**Exercise instructions**.
Your answer must be the full listing below, repeated exactly.

__________________________________________________

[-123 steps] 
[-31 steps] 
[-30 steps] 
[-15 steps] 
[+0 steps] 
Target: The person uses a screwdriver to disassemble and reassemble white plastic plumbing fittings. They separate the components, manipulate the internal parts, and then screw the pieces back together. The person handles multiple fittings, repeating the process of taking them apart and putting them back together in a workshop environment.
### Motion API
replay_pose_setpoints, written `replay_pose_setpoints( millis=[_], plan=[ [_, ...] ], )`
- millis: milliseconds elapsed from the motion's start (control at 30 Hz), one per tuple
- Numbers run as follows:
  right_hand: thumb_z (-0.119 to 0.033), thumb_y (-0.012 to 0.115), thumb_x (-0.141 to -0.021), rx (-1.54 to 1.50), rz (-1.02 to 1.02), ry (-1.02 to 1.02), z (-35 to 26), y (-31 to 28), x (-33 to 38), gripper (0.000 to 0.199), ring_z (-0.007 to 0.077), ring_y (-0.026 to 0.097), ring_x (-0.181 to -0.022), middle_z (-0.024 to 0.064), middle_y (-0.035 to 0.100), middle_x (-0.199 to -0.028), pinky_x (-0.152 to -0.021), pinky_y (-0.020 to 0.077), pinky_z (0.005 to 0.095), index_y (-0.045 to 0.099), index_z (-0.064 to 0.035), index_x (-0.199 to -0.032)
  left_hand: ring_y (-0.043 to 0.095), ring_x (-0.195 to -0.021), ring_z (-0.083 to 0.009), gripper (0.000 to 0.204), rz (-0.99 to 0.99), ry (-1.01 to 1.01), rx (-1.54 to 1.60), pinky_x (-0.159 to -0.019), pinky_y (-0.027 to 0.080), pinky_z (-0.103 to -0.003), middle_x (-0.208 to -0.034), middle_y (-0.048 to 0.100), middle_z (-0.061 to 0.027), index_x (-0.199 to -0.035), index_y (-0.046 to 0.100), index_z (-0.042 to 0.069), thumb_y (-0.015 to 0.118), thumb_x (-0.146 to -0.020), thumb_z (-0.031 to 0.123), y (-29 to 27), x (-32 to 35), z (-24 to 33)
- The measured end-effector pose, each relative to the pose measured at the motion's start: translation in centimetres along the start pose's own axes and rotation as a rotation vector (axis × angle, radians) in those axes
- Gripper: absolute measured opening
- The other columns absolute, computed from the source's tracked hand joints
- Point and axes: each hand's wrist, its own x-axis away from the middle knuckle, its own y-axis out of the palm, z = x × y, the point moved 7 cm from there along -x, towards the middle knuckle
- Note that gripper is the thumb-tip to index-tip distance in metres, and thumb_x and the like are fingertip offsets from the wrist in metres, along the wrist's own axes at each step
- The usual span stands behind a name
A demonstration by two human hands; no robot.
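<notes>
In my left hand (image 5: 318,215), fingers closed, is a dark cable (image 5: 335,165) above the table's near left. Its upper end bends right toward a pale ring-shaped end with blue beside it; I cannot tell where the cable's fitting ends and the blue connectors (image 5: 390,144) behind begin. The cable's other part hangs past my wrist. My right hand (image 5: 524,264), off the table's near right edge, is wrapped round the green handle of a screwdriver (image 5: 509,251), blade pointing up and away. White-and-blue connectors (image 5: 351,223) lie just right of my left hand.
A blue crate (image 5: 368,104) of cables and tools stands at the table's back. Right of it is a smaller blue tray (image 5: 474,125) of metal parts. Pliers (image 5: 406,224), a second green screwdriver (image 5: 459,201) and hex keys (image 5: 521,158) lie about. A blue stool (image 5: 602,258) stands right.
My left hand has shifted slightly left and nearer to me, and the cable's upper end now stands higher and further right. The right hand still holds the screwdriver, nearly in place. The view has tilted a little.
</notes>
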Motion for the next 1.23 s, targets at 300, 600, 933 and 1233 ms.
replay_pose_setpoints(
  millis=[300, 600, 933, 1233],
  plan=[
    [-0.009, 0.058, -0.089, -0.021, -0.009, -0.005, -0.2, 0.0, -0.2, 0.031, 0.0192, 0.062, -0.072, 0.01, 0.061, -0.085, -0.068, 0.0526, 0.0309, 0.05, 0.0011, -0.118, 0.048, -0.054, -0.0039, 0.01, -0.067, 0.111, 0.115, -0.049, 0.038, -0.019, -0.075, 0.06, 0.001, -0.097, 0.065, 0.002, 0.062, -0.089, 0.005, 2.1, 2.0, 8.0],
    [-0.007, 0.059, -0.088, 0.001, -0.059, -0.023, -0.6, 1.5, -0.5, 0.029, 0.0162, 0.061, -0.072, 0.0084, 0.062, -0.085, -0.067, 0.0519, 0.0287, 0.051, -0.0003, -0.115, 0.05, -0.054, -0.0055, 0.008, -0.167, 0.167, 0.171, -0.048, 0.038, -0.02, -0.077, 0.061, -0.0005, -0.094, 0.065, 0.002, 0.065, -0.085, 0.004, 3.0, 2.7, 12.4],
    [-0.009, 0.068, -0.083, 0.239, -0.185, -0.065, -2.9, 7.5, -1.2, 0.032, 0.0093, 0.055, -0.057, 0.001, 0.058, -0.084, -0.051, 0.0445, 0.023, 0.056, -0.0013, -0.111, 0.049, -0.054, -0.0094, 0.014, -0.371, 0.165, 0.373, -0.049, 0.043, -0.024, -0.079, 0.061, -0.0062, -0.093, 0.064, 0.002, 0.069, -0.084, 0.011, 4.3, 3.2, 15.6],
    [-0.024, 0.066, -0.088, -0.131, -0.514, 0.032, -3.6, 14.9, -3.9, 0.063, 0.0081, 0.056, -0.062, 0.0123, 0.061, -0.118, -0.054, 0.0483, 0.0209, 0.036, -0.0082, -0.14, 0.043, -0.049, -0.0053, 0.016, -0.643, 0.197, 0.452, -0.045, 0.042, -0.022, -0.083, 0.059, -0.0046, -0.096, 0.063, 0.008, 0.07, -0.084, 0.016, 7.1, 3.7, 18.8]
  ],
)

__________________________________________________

**Answer to this exercise**.
[-123 steps] 
[-31 steps] 
[-30 steps] 
[-15 steps] 
[+0 steps] 
Target: The person uses a screwdriver to disassemble and reassemble white plastic plumbing fittings. They separate the components, manipulate the internal parts, and then screw the pieces back together. The person handles multiple fittings, repeating the process of taking them apart and putting them back together in a workshop environment.
### Motion API
replay_pose_setpoints, written `replay_pose_setpoints( millis=[_], plan=[ [_, ...] ], )`
- millis: milliseconds elapsed from the motion's start (control at 30 Hz), one per tuple
- Numbers run as follows:
  right_hand: thumb_z (-0.119 to 0.033), thumb_y (-0.012 to 0.115), thumb_x (-0.141 to -0.021), rx (-1.54 to 1.50), rz (-1.02 to 1.02), ry (-1.02 to 1.02), z (-35 to 26), y (-31 to 28), x (-33 to 38), gripper (0.000 to 0.199), ring_z (-0.007 to 0.077), ring_y (-0.026 to 0.097), ring_x (-0.181 to -0.022), middle_z (-0.024 to 0.064), middle_y (-0.035 to 0.100), middle_x (-0.199 to -0.028), pinky_x (-0.152 to -0.021), pinky_y (-0.020 to 0.077), pinky_z (0.005 to 0.095), index_y (-0.045 to 0.099), index_z (-0.064 to 0.035), index_x (-0.199 to -0.032)
  left_hand: ring_y (-0.043 to 0.095), ring_x (-0.195 to -0.021), ring_z (-0.083 to 0.009), gripper (0.000 to 0.204), rz (-0.99 to 0.99), ry (-1.01 to 1.01), rx (-1.54 to 1.60), pinky_x (-0.159 to -0.019), pinky_y (-0.027 to 0.080), pinky_z (-0.103 to -0.003), middle_x (-0.208 to -0.034), middle_y (-0.048 to 0.100), middle_z (-0.061 to 0.027), index_x (-0.199 to -0.035), index_y (-0.046 to 0.100), index_z (-0.042 to 0.069), thumb_y (-0.015 to 0.118), thumb_x (-0.146 to -0.020), thumb_z (-0.031 to 0.123), y (-29 to 27), x (-32 to 35), z (-24 to 33)
- The measured end-effector pose, each relative to the pose measured at the motion's start: translation in centimetres along the start pose's own axes and rotation as a rotation vector (axis × angle, radians) in those axes
- Gripper: absolute measured opening
- The other columns absolute, computed from the source's tracked hand joints
- Point and axes: each hand's wrist, its own x-axis away from the middle knuckle, its own y-axis out of the palm, z = x × y, the point moved 7 cm from there along -x, towards the middle knuckle
- Note that gripper is the thumb-tip to index-tip distance in metres, and thumb_x and the like are fingertip offsets from the wrist in metres, along the wrist's own axes at each step
- The usual span stands behind a name
A demonstration by two human hands; no robot.
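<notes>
In my left hand (image 5: 318,215), fingers closed, is a dark cable (image 5: 335,165) above the table's near left. Its upper end bends right toward a pale ring-shaped end with blue beside it; I cannot tell where the cable's fitting ends and the blue connectors (image 5: 390,144) behind begin. The cable's other part hangs past my wrist. My right hand (image 5: 524,264), off the table's near right edge, is wrapped round the green handle of a screwdriver (image 5: 509,251), blade pointing up and away. White-and-blue connectors (image 5: 351,223) lie just right of my left hand.
A blue crate (image 5: 368,104) of cables and tools stands at the table's back. Right of it is a smaller blue tray (image 5: 474,125) of metal parts. Pliers (image 5: 406,224), a second green screwdriver (image 5: 459,201) and hex keys (image 5: 521,158) lie about. A blue stool (image 5: 602,258) stands right.
My left hand has shifted slightly left and nearer to me, and the cable's upper end now stands higher and further right. The right hand still holds the screwdriver, nearly in place. The view has tilted a little.
</notes>
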Motion for the next 1.23 s, targets at 300, 600, 933 and 1233 ms.
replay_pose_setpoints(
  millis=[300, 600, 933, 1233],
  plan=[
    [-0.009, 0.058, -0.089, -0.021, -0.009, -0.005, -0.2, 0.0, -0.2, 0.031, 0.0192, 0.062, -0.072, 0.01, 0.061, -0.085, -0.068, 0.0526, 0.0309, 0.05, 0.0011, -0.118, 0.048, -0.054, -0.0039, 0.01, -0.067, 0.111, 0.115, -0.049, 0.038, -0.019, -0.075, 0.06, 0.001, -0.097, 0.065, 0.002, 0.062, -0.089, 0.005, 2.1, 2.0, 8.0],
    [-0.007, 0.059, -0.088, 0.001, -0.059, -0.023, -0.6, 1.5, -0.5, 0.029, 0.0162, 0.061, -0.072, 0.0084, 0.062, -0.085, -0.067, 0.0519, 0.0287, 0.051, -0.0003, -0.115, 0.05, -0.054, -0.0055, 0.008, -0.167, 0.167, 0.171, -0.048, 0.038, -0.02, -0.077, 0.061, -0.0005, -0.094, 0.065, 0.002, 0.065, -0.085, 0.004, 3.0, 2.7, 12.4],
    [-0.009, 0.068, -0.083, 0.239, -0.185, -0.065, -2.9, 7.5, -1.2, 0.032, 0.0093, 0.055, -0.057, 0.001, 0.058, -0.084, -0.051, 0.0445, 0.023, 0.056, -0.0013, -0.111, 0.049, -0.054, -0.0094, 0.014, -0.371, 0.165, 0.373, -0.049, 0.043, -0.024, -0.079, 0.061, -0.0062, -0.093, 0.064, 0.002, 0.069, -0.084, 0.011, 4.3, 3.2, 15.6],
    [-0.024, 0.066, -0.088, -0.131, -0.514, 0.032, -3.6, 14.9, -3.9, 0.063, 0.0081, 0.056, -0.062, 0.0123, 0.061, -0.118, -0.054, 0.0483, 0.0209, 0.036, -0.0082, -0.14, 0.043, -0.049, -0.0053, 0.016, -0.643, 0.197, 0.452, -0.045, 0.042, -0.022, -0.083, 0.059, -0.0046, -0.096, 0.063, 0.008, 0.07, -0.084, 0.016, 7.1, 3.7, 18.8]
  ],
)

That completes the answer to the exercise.